The perimeter of the rectangle is 30 dm. If the length of one side of it is increased by 20%, and the other by 40%
The perimeter of the rectangle is 30 dm. If the length of one side of it is increased by 20%, and the other by 40%, then the perimeter of the rectangle will become equal to 40 dm. Find the sides of the resulting rectangle.
1. Let the length of the original rectangle be x dm, and its width y dm. Then their perimeter is 2 (x + y) and is 30 dm.

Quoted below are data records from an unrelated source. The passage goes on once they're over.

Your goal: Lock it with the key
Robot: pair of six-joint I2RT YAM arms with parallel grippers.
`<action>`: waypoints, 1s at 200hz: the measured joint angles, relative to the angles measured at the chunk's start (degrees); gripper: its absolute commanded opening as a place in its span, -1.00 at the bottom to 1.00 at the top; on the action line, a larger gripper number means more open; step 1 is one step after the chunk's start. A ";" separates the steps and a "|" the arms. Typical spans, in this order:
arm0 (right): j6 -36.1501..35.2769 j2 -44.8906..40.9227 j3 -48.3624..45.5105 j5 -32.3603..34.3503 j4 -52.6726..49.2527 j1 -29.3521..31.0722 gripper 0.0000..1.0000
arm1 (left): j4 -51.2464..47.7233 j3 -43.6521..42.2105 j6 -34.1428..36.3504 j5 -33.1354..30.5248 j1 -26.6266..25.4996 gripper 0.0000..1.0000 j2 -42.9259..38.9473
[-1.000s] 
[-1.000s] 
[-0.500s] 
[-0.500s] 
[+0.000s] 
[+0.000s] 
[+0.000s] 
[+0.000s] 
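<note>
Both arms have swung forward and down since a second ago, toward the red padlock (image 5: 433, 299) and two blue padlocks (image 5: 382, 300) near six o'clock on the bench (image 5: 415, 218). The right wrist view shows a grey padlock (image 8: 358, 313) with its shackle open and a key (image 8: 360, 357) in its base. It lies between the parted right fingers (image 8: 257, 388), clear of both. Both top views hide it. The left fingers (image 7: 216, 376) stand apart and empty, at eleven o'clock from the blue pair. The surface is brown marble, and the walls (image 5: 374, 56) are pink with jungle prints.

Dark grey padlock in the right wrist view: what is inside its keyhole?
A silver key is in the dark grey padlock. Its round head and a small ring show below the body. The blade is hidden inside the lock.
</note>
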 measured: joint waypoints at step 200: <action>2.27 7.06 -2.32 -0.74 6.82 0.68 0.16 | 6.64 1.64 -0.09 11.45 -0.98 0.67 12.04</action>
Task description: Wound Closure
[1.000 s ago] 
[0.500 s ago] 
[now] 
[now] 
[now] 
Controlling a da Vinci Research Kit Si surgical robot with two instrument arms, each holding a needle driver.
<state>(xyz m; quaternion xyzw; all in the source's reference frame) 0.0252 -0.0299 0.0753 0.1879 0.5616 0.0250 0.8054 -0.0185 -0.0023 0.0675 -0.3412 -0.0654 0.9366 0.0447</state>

2. If the length of the rectangle is increased by 20%, then it will be equal to:
x + 20% x = x + 0.2x = 1.2x dm;
3. If the width of the rectangle is increased by 40%, then it will be equal to:
y + 40% y = y + 0.4y = 1.4y dm;
4. Then the perimeter of the resulting rectangle is 2 (1.2x + 1.4y) and is 40 dm. Let’s compose and solve the system of equations:
{2 (x + y) = 30;
{2 (1.2x + 1.4y) = 40;
{x + y = 15;
{1.2x + 1.4y = 20;
Let’s use the substitution method:
x = 15 – y;
1.2 (15 – y) + 1.4y = 20;
18 – 1.2y + 1.4y = 20;
0.2y = 2;
y = 10;
This means that the width of the original rectangle is 10 dm, and its length is 15 – 10 = 5 dm;
5. Find the sides of the resulting rectangle:
length 1.2 * 5 = 6 dm;
width 1.4 * 10 = 14 dm;
Answer: the length of the resulting rectangle is 6 dm, and the width is 14 dm.